Task>
Go through the lines below and copy any that hold the string "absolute".

Dataset entries>
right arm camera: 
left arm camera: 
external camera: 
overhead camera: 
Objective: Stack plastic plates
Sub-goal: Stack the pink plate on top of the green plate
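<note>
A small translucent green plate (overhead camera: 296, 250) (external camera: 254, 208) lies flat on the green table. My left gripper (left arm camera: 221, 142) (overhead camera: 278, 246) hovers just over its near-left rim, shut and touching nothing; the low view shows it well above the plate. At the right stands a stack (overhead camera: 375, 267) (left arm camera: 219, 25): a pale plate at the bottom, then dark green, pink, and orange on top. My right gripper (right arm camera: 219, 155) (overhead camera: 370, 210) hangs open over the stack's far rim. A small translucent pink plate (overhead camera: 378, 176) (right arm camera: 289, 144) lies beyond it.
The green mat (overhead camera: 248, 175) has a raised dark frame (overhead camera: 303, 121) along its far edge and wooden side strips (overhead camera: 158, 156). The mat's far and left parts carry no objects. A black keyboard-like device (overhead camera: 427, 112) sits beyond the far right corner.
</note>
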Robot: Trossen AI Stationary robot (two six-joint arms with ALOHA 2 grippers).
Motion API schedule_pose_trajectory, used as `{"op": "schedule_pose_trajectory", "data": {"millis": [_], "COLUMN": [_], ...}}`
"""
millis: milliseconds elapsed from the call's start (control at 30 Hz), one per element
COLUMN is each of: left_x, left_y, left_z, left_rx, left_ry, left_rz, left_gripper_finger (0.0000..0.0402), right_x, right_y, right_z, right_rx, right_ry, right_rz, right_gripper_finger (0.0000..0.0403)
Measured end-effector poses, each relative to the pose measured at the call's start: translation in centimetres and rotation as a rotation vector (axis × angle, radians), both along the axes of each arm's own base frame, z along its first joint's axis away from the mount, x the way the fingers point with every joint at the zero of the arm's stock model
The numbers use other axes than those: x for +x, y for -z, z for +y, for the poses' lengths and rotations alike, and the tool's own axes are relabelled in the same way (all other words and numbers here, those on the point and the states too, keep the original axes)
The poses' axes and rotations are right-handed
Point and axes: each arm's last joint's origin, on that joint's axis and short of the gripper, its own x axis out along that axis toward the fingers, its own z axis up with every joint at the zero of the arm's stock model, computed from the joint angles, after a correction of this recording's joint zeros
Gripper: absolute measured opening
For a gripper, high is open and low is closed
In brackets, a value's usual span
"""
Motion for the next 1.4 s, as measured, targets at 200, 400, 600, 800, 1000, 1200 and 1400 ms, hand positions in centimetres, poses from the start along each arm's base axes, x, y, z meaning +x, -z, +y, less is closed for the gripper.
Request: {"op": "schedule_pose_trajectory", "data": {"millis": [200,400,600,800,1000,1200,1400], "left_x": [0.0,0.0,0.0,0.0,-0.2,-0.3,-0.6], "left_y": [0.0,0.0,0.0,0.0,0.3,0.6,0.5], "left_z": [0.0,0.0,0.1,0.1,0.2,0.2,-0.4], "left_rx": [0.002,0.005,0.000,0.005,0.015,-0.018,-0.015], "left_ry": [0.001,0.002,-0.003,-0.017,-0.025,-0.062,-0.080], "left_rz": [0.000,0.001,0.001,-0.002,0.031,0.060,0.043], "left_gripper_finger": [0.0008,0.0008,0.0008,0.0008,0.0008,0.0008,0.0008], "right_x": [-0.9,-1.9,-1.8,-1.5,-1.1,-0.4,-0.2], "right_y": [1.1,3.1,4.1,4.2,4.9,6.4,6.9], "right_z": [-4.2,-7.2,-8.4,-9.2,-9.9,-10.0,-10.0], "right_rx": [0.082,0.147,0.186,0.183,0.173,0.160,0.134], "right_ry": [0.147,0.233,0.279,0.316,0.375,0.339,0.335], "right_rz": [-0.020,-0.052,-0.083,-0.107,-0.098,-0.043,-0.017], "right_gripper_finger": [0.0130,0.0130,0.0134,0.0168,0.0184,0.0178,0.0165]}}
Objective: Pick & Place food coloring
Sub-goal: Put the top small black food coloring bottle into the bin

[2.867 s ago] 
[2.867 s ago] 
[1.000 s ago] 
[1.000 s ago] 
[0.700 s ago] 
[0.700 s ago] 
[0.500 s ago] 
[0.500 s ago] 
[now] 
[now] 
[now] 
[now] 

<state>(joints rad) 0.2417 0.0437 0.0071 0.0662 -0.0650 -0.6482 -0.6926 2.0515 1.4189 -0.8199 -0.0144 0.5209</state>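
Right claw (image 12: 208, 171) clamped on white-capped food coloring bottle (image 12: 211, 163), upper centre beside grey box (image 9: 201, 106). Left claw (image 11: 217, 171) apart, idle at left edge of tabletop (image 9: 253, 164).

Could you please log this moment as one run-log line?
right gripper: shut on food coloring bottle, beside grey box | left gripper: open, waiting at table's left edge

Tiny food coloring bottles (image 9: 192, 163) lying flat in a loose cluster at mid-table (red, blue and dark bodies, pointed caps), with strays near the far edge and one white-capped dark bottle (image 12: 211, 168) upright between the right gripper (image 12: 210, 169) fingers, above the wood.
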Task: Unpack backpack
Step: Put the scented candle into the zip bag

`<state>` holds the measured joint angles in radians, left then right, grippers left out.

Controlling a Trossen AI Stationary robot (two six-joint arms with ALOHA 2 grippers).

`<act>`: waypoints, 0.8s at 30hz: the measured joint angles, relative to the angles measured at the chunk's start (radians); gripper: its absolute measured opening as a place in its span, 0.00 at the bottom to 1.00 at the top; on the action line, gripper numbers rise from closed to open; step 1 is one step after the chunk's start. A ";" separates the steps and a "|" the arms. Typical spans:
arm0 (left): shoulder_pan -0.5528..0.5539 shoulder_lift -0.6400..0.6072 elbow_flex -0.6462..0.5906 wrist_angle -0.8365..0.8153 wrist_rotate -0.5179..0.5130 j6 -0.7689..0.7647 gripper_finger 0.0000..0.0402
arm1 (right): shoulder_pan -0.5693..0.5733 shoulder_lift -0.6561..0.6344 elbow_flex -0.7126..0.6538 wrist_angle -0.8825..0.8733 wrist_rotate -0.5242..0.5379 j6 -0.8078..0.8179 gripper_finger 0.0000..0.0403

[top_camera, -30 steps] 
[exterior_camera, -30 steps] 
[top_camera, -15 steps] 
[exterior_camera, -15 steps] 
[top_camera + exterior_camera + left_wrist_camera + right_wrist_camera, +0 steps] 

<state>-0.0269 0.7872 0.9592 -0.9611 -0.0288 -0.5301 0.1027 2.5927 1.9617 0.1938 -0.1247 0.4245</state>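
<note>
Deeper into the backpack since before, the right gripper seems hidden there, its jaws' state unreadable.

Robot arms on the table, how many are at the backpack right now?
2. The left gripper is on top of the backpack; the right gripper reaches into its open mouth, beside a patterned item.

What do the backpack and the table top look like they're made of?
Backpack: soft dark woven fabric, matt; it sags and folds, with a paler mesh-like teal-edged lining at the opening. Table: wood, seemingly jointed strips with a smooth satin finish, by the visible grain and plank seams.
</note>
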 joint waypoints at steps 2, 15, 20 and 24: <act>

Solution>
Gripper: absolute measured opening
`<act>`: waypoints, 0.8s at 30hz: the measured joint angles, relative to the angles measured at the chunk's start (radians); gripper: its absolute measured opening as a place in its span, 0.00 at the bottom to 1.00 at the top; on the action line, gripper numbers rise from closed to open; step 1 is one step after the chunk's start. A ";" separates the steps and a "|" the arms. Typical spans:

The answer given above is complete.